→ **EXERCISE INSTRUCTIONS**
Give the number of lines in these entries that contain "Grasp", and nothing more.

======== INFORMATION SHOWN

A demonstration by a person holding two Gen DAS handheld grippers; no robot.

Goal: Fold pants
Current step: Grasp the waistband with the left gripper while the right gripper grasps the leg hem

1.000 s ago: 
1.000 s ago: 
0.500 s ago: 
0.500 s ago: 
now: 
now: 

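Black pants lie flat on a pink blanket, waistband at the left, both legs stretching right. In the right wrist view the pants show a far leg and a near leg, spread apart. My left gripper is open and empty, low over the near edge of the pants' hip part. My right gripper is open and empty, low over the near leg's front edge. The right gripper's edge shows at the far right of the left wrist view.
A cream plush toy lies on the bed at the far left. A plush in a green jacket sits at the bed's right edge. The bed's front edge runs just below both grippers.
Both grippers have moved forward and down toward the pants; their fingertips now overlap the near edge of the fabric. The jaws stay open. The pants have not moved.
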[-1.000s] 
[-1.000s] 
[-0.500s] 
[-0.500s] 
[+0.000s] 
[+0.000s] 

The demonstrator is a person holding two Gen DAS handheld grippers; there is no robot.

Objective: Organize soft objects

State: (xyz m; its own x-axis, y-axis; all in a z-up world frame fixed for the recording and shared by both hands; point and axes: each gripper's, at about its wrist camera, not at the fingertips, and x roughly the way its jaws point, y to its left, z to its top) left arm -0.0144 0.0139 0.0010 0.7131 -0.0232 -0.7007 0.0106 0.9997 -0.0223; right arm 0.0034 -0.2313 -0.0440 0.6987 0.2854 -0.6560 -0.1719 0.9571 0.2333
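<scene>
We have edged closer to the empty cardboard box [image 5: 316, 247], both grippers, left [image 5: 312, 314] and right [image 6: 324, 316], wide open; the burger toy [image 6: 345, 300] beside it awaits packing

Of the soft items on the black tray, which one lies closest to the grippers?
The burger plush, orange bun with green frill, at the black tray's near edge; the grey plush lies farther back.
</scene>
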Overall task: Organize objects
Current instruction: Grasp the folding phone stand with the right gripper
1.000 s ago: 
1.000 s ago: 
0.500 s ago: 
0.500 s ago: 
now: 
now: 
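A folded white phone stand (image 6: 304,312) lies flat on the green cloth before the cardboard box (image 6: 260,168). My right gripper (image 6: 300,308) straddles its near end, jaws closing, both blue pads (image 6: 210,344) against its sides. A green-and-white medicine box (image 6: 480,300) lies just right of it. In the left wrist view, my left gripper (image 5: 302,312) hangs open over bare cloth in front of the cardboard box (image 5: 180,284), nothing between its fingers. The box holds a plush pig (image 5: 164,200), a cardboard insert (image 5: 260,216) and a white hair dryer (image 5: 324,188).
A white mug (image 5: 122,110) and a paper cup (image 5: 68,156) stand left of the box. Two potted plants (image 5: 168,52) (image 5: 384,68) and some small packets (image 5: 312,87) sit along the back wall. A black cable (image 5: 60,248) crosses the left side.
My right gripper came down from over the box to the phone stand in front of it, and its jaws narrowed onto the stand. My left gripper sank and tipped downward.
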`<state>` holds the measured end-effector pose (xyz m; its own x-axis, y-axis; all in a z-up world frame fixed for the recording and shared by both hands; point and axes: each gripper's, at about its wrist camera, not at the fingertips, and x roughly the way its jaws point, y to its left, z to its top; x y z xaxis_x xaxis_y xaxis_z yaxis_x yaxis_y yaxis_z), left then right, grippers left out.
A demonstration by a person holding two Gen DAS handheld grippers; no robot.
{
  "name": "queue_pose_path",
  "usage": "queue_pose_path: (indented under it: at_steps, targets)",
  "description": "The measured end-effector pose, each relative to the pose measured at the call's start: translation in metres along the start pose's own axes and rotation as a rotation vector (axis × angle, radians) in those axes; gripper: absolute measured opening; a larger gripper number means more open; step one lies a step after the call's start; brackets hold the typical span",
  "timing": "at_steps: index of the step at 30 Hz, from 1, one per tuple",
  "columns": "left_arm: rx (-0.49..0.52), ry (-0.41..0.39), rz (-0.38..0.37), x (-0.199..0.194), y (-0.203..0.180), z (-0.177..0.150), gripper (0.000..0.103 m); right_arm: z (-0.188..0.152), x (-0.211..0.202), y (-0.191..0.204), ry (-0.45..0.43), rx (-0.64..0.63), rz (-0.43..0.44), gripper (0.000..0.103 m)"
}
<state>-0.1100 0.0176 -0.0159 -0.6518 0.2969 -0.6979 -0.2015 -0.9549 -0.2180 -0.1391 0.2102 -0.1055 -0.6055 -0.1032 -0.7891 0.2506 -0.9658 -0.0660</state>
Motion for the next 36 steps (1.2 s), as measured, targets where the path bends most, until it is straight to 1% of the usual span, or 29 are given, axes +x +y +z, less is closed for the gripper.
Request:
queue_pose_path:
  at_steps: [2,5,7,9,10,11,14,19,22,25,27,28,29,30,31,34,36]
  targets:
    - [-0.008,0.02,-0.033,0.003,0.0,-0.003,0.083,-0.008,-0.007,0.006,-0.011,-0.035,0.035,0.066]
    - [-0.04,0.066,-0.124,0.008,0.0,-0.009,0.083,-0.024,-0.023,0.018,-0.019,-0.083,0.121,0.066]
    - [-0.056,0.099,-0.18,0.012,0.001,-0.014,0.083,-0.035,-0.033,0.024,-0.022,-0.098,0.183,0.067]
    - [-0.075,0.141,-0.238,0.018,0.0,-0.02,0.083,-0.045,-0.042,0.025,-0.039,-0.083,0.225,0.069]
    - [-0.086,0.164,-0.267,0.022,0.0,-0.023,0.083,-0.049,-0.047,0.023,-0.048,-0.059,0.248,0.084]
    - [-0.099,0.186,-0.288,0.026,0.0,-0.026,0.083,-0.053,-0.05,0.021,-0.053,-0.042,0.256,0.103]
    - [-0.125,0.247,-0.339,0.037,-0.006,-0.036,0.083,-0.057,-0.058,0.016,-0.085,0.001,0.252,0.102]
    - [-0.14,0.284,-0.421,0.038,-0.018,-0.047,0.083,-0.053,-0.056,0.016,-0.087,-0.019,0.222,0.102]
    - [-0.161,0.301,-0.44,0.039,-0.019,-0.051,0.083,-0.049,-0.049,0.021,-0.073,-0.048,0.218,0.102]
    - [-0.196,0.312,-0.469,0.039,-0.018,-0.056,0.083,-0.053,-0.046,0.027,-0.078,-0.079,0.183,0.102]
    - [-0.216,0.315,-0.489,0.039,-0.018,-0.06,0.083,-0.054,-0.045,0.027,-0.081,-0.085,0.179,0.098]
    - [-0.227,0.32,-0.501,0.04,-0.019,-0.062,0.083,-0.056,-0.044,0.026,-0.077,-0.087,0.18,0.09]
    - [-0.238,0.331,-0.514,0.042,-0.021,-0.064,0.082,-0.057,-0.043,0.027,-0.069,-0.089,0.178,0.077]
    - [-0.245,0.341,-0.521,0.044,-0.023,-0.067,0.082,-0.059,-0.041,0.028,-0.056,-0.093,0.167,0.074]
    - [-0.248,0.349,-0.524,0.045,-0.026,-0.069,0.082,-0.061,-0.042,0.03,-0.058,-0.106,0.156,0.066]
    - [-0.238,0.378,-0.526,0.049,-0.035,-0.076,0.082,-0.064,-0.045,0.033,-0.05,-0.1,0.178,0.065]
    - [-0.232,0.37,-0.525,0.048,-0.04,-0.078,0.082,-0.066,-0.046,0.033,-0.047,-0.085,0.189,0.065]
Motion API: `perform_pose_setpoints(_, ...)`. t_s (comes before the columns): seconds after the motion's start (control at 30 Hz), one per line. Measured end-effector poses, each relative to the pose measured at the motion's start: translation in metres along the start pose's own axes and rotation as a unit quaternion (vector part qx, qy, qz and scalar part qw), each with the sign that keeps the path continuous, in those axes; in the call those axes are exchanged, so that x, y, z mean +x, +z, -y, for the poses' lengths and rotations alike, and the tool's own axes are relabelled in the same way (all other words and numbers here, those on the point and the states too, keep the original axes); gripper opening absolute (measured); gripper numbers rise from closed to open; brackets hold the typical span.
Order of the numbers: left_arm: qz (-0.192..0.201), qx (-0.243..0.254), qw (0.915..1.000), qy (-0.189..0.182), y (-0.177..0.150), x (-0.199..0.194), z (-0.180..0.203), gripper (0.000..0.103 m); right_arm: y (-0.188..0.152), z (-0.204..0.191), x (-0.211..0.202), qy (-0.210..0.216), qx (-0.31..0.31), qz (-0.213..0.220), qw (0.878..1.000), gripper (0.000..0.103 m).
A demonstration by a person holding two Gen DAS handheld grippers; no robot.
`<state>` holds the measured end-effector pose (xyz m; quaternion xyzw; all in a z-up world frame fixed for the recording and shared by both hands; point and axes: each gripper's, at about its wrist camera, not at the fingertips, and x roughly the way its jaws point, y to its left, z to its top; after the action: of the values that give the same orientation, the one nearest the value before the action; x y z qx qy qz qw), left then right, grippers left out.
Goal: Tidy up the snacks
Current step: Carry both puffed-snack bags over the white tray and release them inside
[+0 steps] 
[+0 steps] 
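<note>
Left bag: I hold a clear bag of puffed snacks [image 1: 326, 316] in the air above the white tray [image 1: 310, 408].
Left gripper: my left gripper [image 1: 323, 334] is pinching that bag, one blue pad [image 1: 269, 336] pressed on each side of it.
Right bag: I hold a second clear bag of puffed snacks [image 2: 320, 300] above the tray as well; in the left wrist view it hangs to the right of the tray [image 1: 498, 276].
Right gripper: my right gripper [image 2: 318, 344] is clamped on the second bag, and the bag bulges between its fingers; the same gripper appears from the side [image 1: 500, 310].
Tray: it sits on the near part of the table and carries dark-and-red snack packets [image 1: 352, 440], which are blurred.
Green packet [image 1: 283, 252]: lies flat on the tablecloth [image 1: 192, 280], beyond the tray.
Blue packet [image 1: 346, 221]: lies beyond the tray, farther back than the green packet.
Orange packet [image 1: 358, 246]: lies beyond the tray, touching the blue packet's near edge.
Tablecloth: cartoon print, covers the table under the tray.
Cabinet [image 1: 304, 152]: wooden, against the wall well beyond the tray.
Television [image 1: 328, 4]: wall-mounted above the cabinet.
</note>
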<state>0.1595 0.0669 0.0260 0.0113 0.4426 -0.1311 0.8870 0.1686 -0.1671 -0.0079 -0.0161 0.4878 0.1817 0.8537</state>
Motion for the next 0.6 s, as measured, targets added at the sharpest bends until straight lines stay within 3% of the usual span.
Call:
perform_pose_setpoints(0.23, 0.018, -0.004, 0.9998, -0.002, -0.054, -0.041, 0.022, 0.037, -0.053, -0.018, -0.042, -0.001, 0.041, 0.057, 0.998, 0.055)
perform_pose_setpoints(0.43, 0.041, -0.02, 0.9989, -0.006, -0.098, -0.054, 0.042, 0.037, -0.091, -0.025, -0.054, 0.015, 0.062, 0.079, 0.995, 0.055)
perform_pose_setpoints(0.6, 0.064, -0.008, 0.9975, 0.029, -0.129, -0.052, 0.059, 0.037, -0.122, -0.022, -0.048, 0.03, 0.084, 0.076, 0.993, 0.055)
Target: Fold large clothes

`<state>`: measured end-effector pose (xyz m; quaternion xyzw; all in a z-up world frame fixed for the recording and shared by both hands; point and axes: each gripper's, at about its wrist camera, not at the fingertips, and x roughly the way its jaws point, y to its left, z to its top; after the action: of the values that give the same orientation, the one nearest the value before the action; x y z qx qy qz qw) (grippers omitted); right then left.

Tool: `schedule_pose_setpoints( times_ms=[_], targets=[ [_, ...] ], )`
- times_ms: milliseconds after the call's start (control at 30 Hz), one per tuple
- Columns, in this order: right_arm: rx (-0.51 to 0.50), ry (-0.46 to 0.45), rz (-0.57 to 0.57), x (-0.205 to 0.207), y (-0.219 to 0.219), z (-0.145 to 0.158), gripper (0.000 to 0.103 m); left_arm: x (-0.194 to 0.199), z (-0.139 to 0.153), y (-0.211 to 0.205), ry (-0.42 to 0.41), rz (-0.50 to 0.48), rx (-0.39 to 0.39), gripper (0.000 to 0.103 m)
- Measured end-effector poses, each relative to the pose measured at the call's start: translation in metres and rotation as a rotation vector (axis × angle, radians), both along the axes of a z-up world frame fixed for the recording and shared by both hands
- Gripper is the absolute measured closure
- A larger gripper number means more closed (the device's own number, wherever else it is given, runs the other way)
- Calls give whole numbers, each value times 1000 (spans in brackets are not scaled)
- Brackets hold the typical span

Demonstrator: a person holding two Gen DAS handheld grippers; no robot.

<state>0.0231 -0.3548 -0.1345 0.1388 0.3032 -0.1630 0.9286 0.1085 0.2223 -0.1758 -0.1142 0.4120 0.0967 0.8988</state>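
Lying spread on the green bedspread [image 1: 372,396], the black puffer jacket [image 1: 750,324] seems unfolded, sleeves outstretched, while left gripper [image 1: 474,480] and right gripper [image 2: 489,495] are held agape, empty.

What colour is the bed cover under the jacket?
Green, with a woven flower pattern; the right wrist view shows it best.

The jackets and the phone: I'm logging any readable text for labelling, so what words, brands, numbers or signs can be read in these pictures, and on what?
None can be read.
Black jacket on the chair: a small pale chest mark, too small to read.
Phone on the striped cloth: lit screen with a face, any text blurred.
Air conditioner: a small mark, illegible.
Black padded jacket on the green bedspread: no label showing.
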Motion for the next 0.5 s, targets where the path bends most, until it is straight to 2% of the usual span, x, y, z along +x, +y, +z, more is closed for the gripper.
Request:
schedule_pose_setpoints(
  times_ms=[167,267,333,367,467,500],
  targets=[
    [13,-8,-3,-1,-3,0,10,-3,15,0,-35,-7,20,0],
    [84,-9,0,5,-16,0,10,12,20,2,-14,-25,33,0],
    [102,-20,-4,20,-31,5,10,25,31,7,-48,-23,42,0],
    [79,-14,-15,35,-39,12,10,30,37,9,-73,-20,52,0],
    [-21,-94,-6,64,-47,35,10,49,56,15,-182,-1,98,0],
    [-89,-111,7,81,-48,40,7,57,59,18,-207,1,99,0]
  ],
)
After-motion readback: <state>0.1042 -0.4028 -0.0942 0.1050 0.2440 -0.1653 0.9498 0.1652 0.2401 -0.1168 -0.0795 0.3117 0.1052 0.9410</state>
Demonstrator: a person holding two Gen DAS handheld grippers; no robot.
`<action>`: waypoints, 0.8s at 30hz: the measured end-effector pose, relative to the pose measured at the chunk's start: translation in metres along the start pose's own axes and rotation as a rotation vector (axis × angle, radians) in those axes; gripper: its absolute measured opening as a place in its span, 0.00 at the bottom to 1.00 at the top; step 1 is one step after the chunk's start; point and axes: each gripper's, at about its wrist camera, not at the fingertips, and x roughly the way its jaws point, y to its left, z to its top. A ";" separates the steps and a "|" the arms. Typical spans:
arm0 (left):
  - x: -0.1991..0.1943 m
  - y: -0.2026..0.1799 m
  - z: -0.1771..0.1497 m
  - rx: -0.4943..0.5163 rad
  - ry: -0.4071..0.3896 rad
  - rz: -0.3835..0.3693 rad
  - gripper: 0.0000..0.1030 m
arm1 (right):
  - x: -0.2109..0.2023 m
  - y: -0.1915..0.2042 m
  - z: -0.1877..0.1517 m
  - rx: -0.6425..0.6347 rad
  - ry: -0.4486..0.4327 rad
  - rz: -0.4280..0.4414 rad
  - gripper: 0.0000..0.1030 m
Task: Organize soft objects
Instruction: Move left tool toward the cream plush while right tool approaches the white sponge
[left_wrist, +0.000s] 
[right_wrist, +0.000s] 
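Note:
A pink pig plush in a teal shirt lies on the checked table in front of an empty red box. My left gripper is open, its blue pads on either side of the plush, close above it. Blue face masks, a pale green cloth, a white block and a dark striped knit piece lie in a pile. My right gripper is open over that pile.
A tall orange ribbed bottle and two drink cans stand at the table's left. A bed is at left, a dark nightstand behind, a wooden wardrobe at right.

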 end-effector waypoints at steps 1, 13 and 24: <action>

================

→ **ANSWER BOX**
2